WHAT THE TASK REQUIRES -> Copy exactly, and only, the lines that start at the line containing "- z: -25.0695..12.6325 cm" and end at the last line of the material below.

RECORDED DATA ->
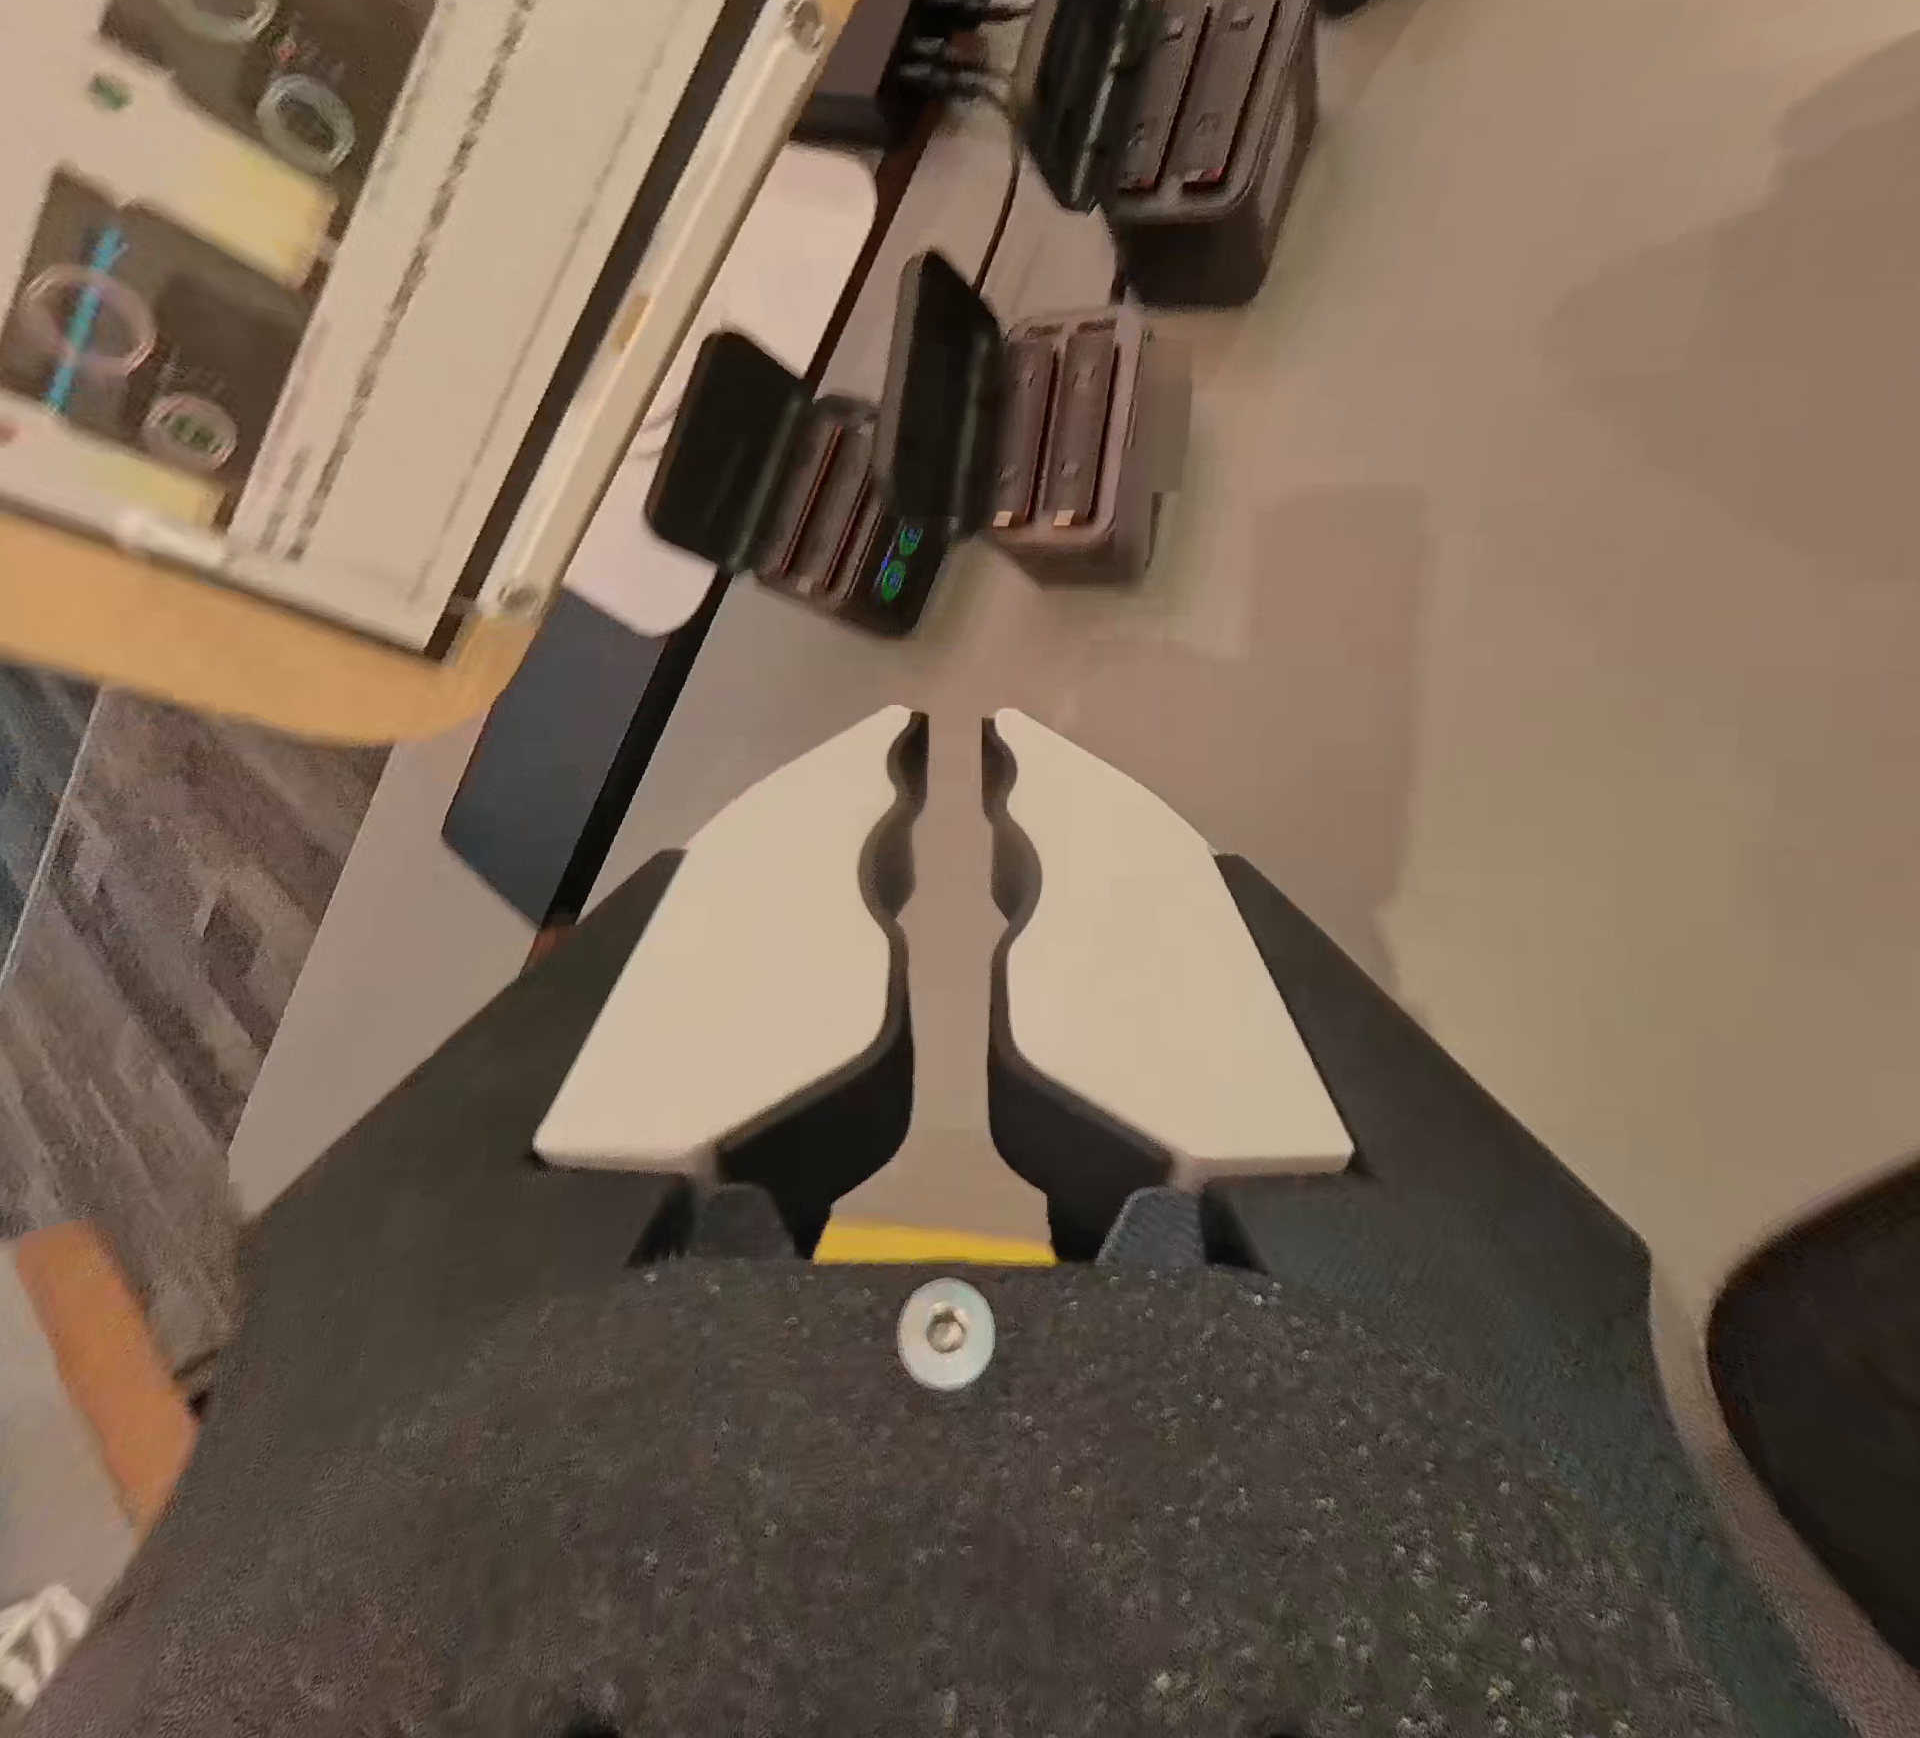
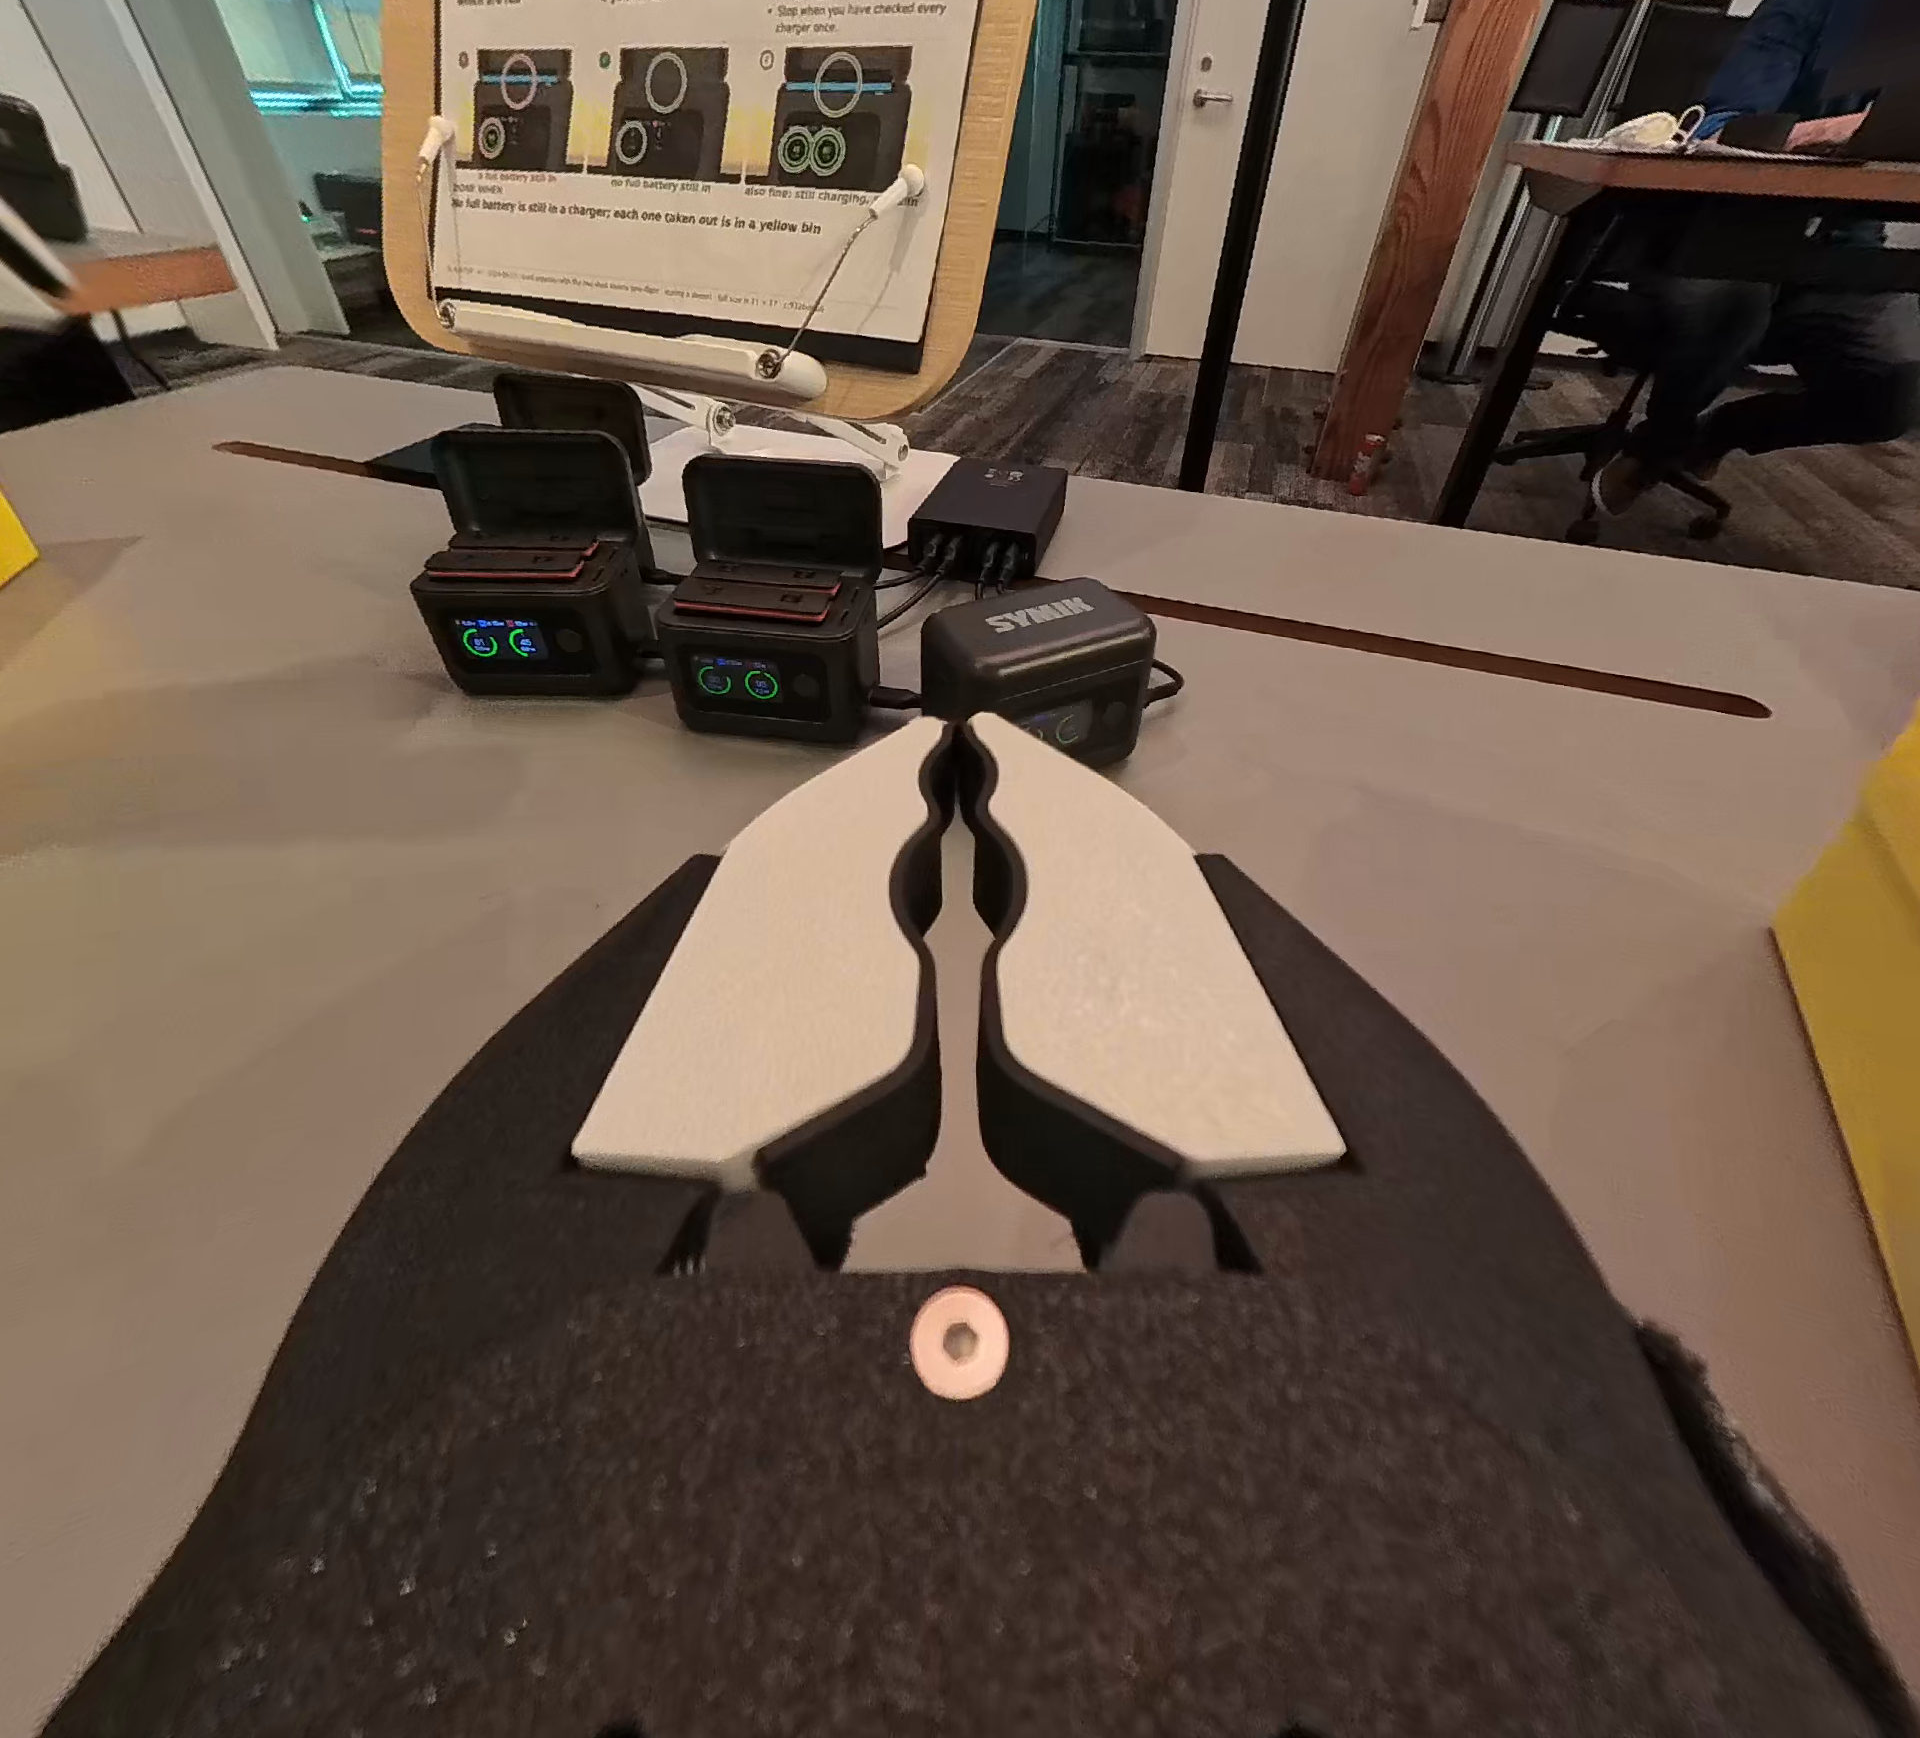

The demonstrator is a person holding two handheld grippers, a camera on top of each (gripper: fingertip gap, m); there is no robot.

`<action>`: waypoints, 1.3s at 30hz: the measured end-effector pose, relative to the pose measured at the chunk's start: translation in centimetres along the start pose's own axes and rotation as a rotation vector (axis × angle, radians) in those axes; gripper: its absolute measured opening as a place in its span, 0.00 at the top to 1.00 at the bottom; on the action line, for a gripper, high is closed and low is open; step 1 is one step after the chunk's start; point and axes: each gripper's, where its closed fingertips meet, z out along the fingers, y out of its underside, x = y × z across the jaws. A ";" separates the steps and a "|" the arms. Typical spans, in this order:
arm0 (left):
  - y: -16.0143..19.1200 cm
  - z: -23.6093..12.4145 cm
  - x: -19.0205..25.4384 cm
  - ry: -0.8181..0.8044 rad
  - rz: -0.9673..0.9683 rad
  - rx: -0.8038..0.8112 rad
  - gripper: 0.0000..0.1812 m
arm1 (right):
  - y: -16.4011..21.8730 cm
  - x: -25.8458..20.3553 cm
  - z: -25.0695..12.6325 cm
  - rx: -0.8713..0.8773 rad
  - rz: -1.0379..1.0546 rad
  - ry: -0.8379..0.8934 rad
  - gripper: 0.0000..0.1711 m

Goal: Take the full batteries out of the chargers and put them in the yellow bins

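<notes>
Right gripper (image 2: 957,730) has fingers nearly closed, empty, above the grey table (image 2: 312,857); left gripper (image 1: 953,720) has a narrow gap, empty. Batteries (image 2: 753,599) sit in open-lidded chargers (image 2: 769,660) ahead; yellow bin (image 2: 1860,992) at right edge.

A printed instruction sheet (image 2: 707,78) stands on a wooden easel (image 2: 410,161) at the grey table's (image 2: 312,909) far edge, a black power hub (image 2: 987,509) just beside its base.
</notes>
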 end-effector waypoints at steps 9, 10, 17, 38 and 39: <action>11.8 -7.9 -1.2 0.049 -0.067 -0.292 0.85 | 0.2 -1.3 0.2 -0.009 -0.029 -0.041 1.00; 13.2 -7.9 -0.7 0.059 -0.056 -0.335 0.84 | 0.3 -1.5 0.2 -0.010 -0.032 -0.046 1.00; 19.5 -5.9 2.5 0.131 0.020 -0.555 0.84 | 0.8 -2.3 0.4 -0.027 -0.057 -0.069 1.00; 22.3 -3.9 2.6 0.019 0.083 -0.668 1.00 | 1.1 -2.6 0.5 -0.038 -0.053 -0.082 1.00; 22.3 -3.9 2.5 0.013 0.071 -0.661 1.00 | 1.1 -2.7 0.5 -0.038 -0.053 -0.084 1.00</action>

RESPONSE BELOW ->
  - z: -25.0695..12.6325 cm
  - rx: -0.8713..0.8773 rad
  - rz: -1.0379..1.0546 rad
  - ry: -0.8379..0.8934 rad
  - gripper: 0.0000..0.1711 m

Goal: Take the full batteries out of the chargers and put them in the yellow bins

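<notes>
Right gripper (image 2: 957,730) has fingers nearly closed, empty, above the grey table (image 2: 312,857); left gripper (image 1: 953,720) has a narrow gap, empty. Batteries (image 2: 753,599) sit in open-lidded chargers (image 2: 769,660) ahead; yellow bin (image 2: 1860,992) at right edge.

A printed instruction sheet (image 2: 707,78) stands on a wooden easel (image 2: 410,161) at the grey table's (image 2: 312,909) far edge, a black power hub (image 2: 987,509) just beside its base.
</notes>
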 end-effector waypoints at steps 9, 10, 17, 38 and 39: <action>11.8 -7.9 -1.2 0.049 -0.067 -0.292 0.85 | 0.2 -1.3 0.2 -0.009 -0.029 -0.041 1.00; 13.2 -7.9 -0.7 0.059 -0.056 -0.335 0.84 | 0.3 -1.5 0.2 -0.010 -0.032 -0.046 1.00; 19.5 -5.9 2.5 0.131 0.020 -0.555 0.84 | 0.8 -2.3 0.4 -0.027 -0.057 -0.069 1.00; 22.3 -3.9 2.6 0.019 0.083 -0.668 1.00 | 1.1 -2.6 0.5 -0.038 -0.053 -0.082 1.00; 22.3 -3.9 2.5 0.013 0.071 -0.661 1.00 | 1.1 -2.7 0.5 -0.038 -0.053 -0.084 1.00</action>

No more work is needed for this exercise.